TASK PROMPT – Below this line is the material. Write out only its lines from the one containing "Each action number" through the one containing "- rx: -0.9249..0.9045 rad", both kept, exactly.

EXERCISE DATA –
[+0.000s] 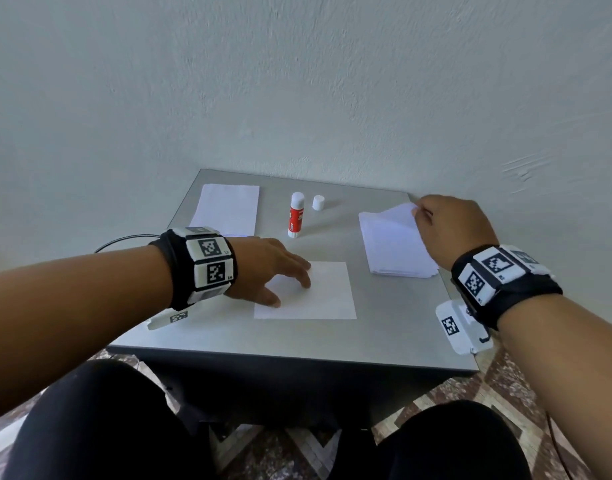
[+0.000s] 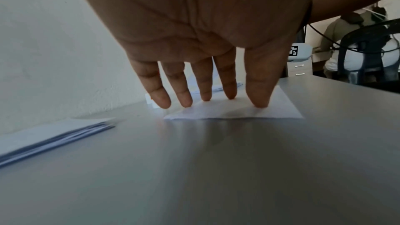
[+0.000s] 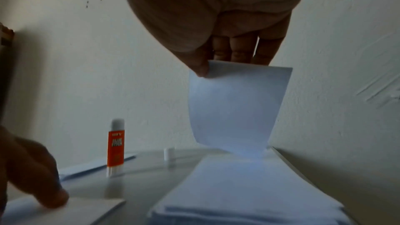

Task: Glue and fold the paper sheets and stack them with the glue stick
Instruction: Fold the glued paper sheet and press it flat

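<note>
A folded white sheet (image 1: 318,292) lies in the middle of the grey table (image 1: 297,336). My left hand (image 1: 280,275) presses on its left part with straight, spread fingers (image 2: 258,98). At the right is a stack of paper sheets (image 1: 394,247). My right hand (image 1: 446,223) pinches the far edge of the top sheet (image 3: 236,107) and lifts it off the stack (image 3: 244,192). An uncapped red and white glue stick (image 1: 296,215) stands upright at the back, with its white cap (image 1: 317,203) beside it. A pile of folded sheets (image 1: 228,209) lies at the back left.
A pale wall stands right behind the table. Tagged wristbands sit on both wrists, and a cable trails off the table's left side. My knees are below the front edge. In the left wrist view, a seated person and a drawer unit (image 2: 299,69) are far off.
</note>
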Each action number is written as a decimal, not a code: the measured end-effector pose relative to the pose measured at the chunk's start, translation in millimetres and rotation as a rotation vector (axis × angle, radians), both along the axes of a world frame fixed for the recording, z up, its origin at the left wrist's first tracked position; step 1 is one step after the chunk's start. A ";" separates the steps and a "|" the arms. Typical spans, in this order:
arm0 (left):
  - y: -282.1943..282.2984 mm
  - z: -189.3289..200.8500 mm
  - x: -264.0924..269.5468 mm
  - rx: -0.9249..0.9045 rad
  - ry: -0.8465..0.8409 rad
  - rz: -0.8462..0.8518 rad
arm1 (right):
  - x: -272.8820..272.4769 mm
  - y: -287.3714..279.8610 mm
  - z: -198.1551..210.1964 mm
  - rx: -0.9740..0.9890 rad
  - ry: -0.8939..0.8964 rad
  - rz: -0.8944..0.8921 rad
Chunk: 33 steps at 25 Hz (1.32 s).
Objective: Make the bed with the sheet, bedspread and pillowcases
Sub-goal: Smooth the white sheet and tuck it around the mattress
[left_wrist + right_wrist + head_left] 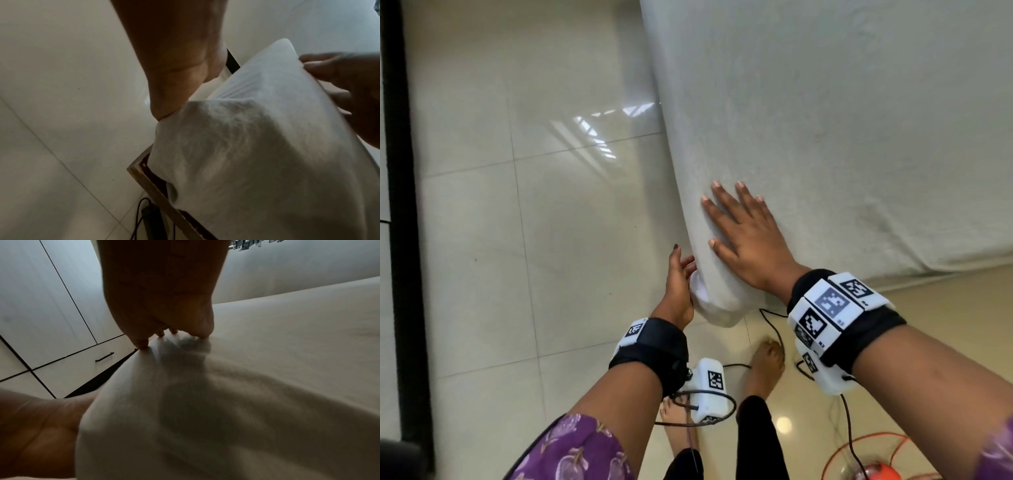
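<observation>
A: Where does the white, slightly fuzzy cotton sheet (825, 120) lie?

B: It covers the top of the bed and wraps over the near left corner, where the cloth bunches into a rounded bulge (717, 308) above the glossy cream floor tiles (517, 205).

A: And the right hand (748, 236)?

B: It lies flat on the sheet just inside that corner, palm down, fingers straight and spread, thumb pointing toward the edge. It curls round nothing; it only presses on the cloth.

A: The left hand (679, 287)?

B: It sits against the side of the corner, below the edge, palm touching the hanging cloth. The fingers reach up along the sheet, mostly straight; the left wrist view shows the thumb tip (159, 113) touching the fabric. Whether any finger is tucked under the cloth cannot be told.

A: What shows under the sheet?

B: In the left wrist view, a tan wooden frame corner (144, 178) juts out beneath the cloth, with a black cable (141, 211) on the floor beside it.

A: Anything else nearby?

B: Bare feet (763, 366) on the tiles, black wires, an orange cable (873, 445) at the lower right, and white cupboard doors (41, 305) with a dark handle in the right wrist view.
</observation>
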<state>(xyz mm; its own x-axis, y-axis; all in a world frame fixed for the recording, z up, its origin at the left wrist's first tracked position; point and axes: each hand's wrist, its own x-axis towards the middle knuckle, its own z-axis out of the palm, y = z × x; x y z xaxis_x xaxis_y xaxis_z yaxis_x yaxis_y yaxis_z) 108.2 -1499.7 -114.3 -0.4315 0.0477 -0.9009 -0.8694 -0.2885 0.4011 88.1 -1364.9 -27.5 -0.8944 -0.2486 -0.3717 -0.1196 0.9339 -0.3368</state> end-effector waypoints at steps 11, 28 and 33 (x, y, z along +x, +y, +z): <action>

EXERCISE SOLUTION –
Each action number is written as a decimal, not a code: the measured end-effector pose relative to the pose measured at the chunk's start, translation in millimetres and rotation as a rotation vector (axis × angle, radians), both along the axes of a world frame fixed for the recording, z up, its origin at the left wrist's first tracked position; step 1 is one step after the chunk's start. A ";" separates the steps and a "|" the arms. Typical spans, in this order:
arm0 (left):
  - y: -282.1943..282.2984 mm
  - z: -189.3289..200.8500 mm
  - x: -264.0924..269.5468 mm
  - rx: -0.9249..0.9045 rad

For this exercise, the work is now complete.